By: Ben Causey
Ben Causey is a MA in English (Teaching of Writing & Literature concentration) student at George Mason University. He is also an active-duty Marine and currently teaches instructional methods at Marine Corps University in Quantico, Virginia. You can contact Ben at benjamin.causey@usmcu.edu.
Students are often encouraged to formally prewrite, outline, or somehow plan their written course work. Often, they are reluctant to conceptualize their thoughts outside the pages of their written assignments. Over forty years ago, Janet Emig (1983) realized that “able student writers voluntarily do little or no formal written pre-figuring, such as a formal outline, for pieces of school-sponsored writing of five hundred or fewer words” (p. 92). Since then, we have recognized the need for students “to draw upon a wider range of communicative resources than courses have typically allowed” (Shipka, 2005, p. 299), Students have also gained access to a host of software and media tools that allow them to compose in creative new ways. Infographics can fulfill the need for students to plan and re-conceptualize their written work, as well as provide a fresh alternative to the typical written assignment. When students are too preoccupied with language, grammar, and form to participate meaningfully in the disciplinary discourse, infographics can free students from some of those restraints so they might think more clearly.

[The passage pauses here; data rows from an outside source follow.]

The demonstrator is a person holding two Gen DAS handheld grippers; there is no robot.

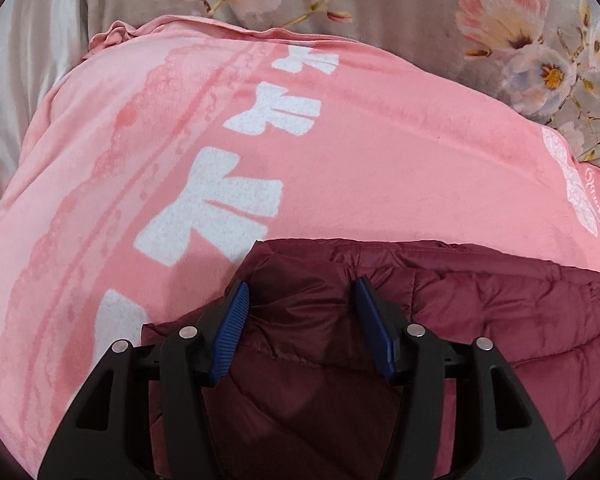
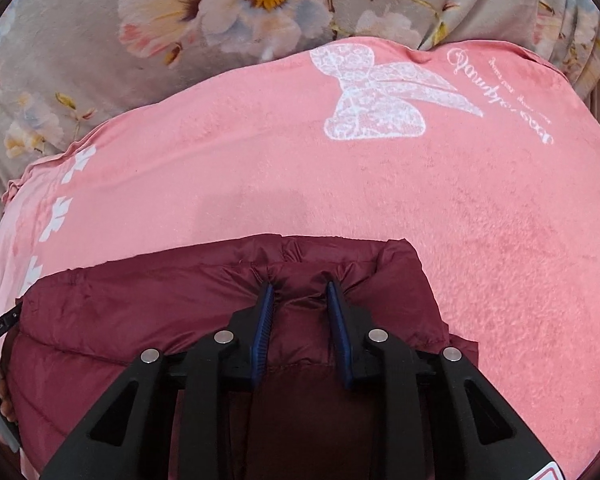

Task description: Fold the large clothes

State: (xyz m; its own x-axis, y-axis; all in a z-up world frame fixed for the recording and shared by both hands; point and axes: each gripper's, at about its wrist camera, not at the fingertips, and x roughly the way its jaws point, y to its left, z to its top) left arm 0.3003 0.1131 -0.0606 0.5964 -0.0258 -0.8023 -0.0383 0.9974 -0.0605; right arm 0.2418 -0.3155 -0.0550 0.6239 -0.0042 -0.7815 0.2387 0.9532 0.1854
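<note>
Both tools work a maroon puffer jacket (image 1: 440, 300) on a pink blanket (image 1: 360, 160); left tool (image 1: 300, 296) stands apart, right tool (image 2: 300, 292) pinches the jacket's fold; slick padding may slip free.

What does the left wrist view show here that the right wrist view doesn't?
Only the left wrist view shows the left tongs standing apart over the maroon puffer jacket, plus a column of big white bow prints up close.

Only the right wrist view shows the right tongs pinching a bunched fold of the jacket, and the white lace butterfly print whole.

Both show the jacket lying on the pink blanket over floral bedding.
</note>
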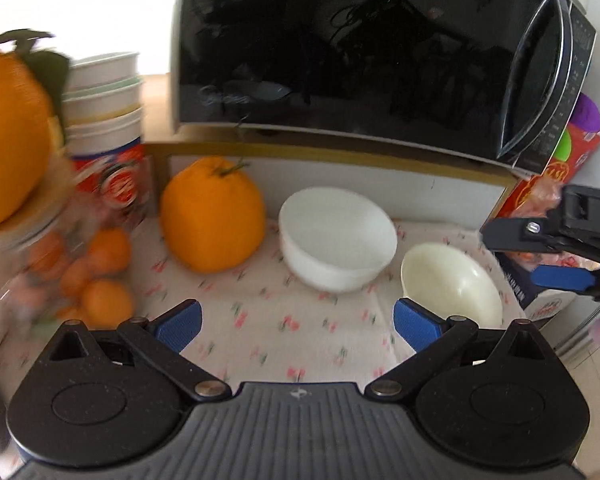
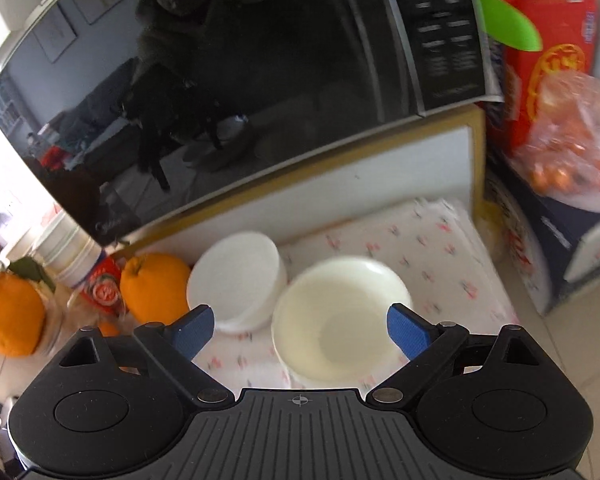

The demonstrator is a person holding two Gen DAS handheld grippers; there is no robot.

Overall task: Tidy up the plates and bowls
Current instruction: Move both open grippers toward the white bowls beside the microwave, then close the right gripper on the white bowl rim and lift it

Think back to when you learned how to “brainstorm.” What did your teacher draw on the board? My teacher drew a topic or a word on the board and then circled it. Next we thought about a related word or topic and she wrote that one down, drew a circle around it, and sketched a line to connect our two idea circles. This continued on until we had a blackboard full of idea spider webs that we could use to draft an essay. Little did I know at the time, that whether I had plenty of good ideas or not, I would often be required to turn in one of these charts before or along with my essay, year after year. This was a type of visual composition exercise that, while useful, lost its luster for me over the years. I’m not always the best student, so sometimes I would stubbornly complete my required brainstorming exercise only after I finished my essay, just so I would get credit for it. Clearly this type of requirement did not fulfill the professor’s goals in aiding my drafting and improving my perspective.

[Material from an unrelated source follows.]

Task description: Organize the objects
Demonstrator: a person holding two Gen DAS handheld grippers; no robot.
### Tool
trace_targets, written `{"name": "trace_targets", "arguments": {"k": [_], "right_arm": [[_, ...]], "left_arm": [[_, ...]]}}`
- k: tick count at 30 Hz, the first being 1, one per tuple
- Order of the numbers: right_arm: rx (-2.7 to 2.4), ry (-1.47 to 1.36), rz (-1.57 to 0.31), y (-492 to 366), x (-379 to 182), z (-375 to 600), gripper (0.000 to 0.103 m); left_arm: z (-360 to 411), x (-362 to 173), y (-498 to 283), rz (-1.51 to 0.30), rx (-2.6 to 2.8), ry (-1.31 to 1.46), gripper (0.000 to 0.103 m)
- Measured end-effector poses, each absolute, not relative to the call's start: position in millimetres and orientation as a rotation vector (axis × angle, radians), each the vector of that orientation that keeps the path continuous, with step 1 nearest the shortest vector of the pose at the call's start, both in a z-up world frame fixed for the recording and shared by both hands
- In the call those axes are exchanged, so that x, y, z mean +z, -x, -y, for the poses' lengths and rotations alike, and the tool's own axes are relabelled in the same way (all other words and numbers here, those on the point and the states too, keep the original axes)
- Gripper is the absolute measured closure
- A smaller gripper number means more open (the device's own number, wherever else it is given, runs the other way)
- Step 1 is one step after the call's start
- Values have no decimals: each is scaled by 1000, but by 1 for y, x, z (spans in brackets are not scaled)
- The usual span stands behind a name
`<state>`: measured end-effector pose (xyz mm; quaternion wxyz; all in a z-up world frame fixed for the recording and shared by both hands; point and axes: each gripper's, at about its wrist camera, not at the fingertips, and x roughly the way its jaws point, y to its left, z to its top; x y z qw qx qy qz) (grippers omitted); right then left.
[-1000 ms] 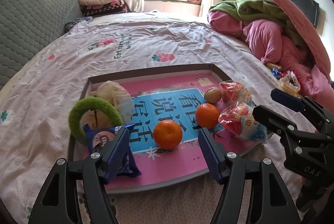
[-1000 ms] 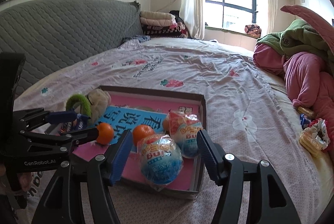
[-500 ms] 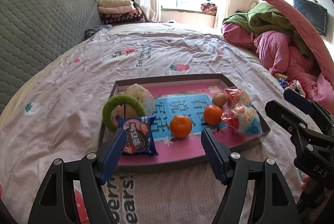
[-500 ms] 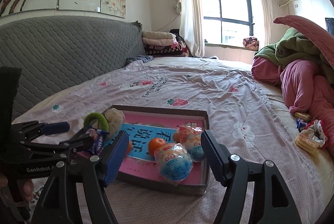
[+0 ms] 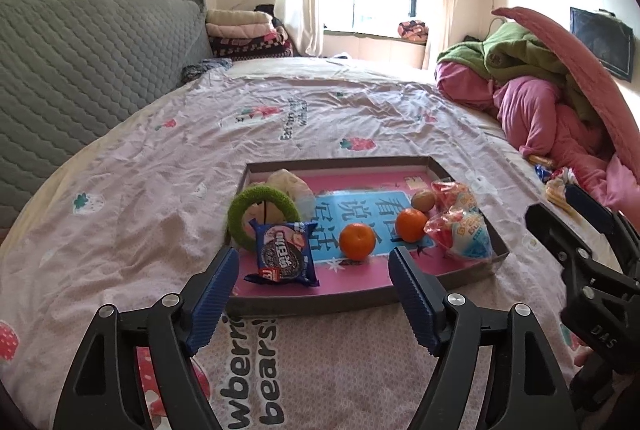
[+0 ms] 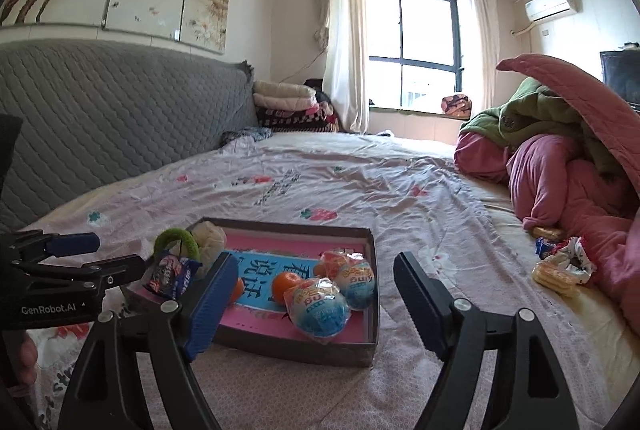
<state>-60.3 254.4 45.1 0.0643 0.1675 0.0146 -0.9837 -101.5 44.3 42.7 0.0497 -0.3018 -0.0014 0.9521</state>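
A shallow cardboard tray [image 5: 352,304] with a pink and blue liner lies on the bed; it also shows in the right wrist view [image 6: 368,294]. In it are a blue cookie packet [image 5: 284,256], a green ring [image 5: 262,209], a pale bag [image 5: 290,183], two oranges [image 5: 356,241] [image 5: 411,224], a brown fruit [image 5: 423,199] and two wrapped buns [image 5: 466,236] [image 6: 320,304]. My left gripper [image 5: 312,294] is open and empty, just short of the tray's near edge. My right gripper [image 6: 312,304] is open and empty, near the tray's right corner.
The bed sheet [image 5: 320,125] spreads around the tray. A pile of pink and green quilts [image 5: 552,97] lies at the right. Loose snack packets [image 6: 560,262] lie on the sheet at the right. A grey headboard [image 6: 100,117] runs along the left.
Both grippers have pulled back and risen away from the tray, which now looks smaller and farther. Both stay open and empty. The objects in the tray have not moved.
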Motion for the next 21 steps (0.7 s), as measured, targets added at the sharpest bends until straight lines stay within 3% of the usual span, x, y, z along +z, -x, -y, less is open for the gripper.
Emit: {"name": "trace_targets", "arguments": {"k": [21], "right_arm": [[-2964,-519,-19,33,49,-238,21]], "left_arm": [[-33,33,80,10,2955,958,24]]}}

Most teachers and learners are very familiar with these various concept maps, mind maps, spider webs, flow charts, and other graphical tools used to support learning, but in 2011, the Oxford English Dictionary added the term infographic (Krauss, 2012), (that is, “a visual image such as a chart or diagram used to represent information or data in an easily understandable form”). Infographics are becoming a popular genre for media consumers, and infographics can be an exciting visual learning tool for students. Language arts teachers can use infographics for the same kind of brainstorming and mind mapping we’re all used to, but their ubiquity and their visual appeal provide for more engagement than conventional tools. Infographics are also simple and flexible enough for a wide range of classrooms and learning objectives.

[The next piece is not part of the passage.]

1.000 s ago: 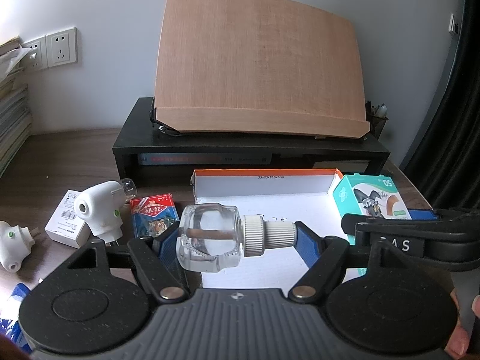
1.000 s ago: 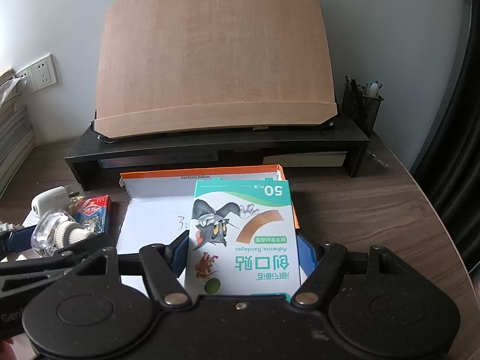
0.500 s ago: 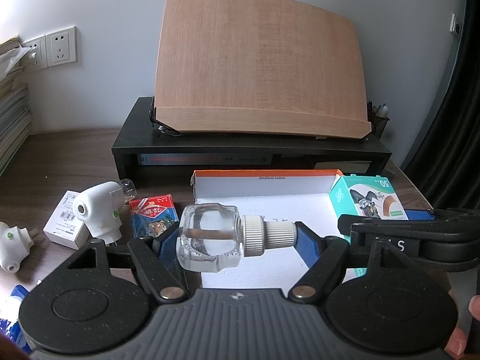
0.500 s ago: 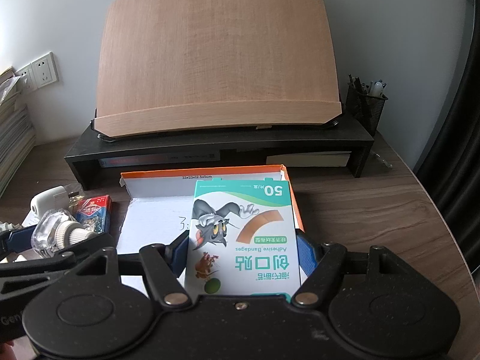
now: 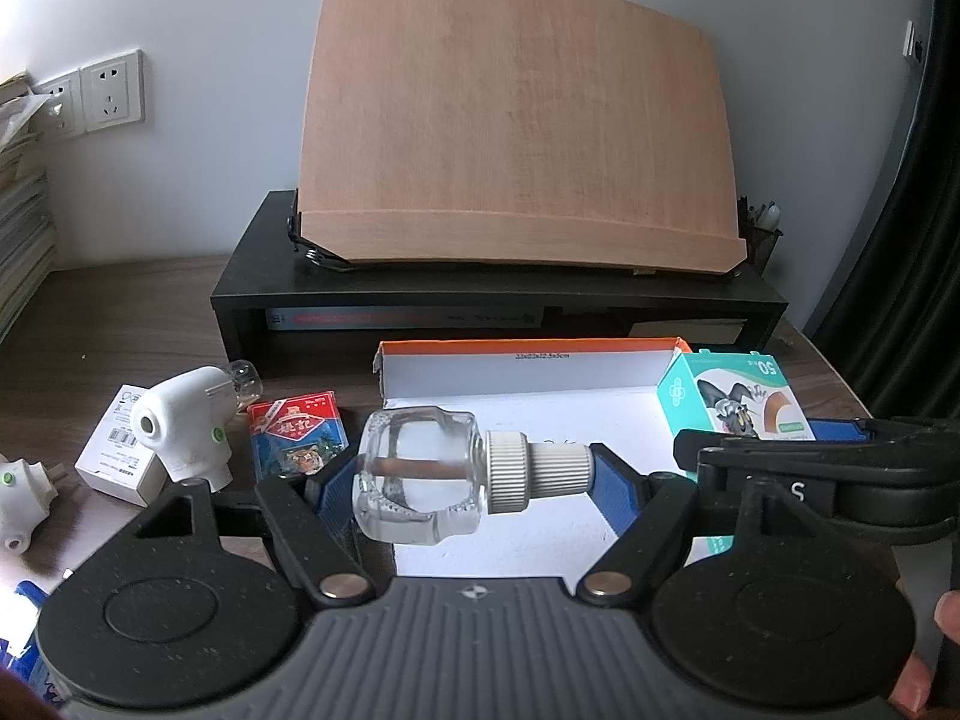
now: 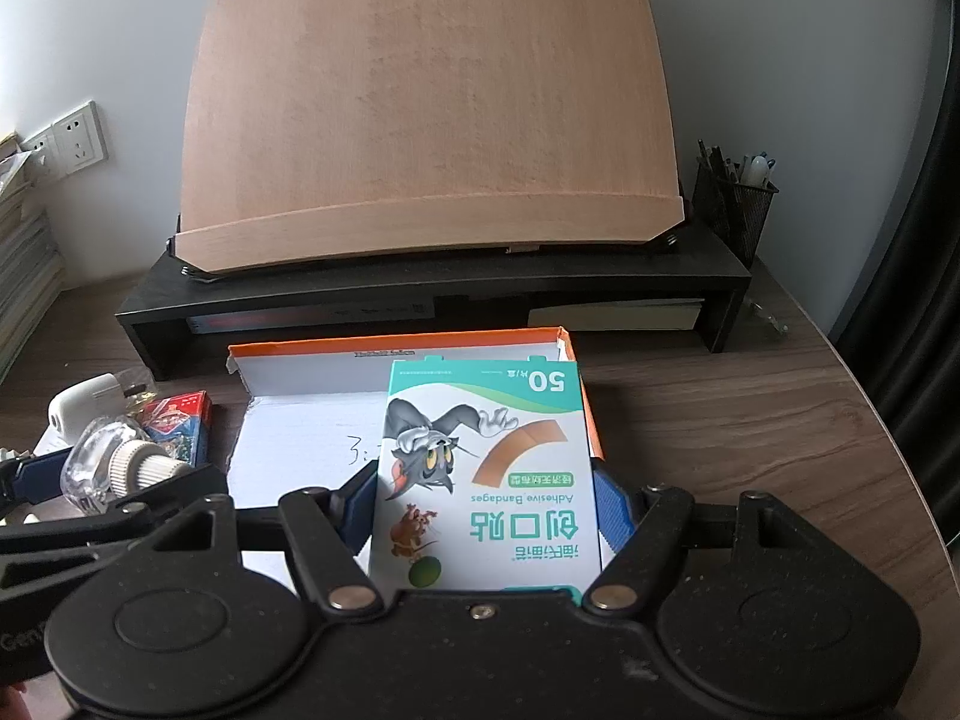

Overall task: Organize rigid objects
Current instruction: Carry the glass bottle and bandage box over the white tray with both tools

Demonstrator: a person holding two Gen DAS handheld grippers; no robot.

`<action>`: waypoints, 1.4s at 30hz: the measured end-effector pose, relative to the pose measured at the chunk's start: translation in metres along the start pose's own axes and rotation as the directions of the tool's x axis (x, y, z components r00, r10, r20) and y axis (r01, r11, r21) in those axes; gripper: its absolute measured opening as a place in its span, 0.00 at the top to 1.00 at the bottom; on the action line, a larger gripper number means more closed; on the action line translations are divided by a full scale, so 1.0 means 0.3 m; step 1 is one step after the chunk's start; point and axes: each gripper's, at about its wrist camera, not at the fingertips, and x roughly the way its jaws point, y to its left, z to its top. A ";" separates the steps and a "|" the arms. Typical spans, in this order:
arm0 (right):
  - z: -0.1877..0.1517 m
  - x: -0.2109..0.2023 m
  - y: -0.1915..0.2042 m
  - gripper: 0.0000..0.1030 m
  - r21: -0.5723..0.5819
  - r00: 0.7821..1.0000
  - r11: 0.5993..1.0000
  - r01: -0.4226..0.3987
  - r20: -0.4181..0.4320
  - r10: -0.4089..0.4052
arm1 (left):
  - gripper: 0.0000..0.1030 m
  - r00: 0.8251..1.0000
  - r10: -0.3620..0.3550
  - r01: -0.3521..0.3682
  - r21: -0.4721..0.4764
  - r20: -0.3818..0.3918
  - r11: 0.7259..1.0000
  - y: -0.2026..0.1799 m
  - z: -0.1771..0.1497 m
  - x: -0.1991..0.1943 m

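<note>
The left gripper (image 5: 474,474) clamped a squarish clear glass bottle (image 5: 420,480), ribbed cap sideways; the right gripper (image 6: 486,510) pinched a glossy, seemingly cardboard bandage box (image 6: 486,474).

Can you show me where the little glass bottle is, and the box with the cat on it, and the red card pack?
glass bottle (image 5: 420,474), left wrist view, on its clear body.
bandage box (image 6: 486,468), right wrist view, on its printed front.
red card pack (image 5: 297,441), left wrist view, on its top face.

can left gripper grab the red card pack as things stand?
Probably not. The left gripper is shut on the glass bottle, which fills its fingers. The red card pack lies uncovered just beyond; free the bottle first.
</note>
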 end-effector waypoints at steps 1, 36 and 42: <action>0.001 0.004 -0.001 0.18 -0.001 1.000 1.000 0.000 -0.002 0.000 | 0.23 1.000 0.001 -0.001 0.000 -0.001 1.000 -0.001 0.001 0.002; 0.062 0.184 0.011 0.18 -0.033 0.997 0.999 0.021 -0.072 -0.023 | 0.23 0.996 -0.009 0.007 -0.020 -0.083 1.000 0.034 0.027 0.153; 0.076 0.209 0.018 0.18 -0.043 0.996 0.998 0.035 -0.083 -0.039 | 0.23 0.996 -0.028 0.027 -0.009 -0.086 1.000 0.036 0.042 0.178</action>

Two technological advances have cultivated the success of infographics: extensive access to information and prolific user-friendly design applications (Polman & Gebre, 2015). The wealth of information at our fingertips has created a need for new ways of representation, while software and web apps have made complex, non-linear graphic design easy for the layperson. Infographics have become a staple of newspapers and magazines, especially for reporting on scientific, quantitative subjects (Cressey, 2014). A dry text article full of numerical data and restrained interpretation can be turned into a colorful page of icons, charts, and clip art, along with text. Infographics are usually nonlinear. The starting point, ending point, and overall flow are not fixed, so infographic authors have many choices about how to organize their content. Students who have the opportunity to arrange their ideas visually can make connections with their content they might have missed with strictly verbal composition.
Visual literacy is increasingly important for our students, and infographics are now popular enough to take their place among the different versions of graphic learning tools that we have been using for years. The infographic genre familiarizes students with a form of communication that is increasingly common in the media, and it can be used to develop conventional writing skills. The process of visual communication provides an opportunity for students to think differently about the writing process. Infographic design also gives students an opportunity to hone their software and computer skills. All together, introducing infographics to your students can make the classroom a more dynamic and engaging place to learn.
Science and STEM-related infographics seem to be the most popular and are gaining ground in science education (Davidson, 2014), but all infographics require the kind of invention and synthesis skills needed for reading and writing learning outcomes. Infographic writing can be used as a prewriting technique, a revision tool, or on its own. But first, we’ll need to determine how to draft our infographics in the first place. Use the following three sections (and the sample infographics here!) as guides for locating, learning, and integrating infographics in your classroom to bolster your students’ thinking and therefore their final products.
Resources
- Students with access to computers but limited access to the web can use slide presentation software. Keynote or PowerPoint can generate fine infographics.
- Use a single slide as a canvas to copy-and-paste pictures, insert shapes, or add text.
- Word processing software can be used in the same way with a few techniques like disabling text wrapping, or moving all graphics and objects to the front of the page.
- Using these common professional software applications can help students develop their technological proficiency.
- Internet applications provide more simple and powerful resources for infographic composition.
- Easelly (easel.ly) provides free templates and graphics with an easy interface for infographic drafting. No registration or account is required, and students can save their work as a JPG image file when complete.
- I designed the infographic above using Easelly in under an hour.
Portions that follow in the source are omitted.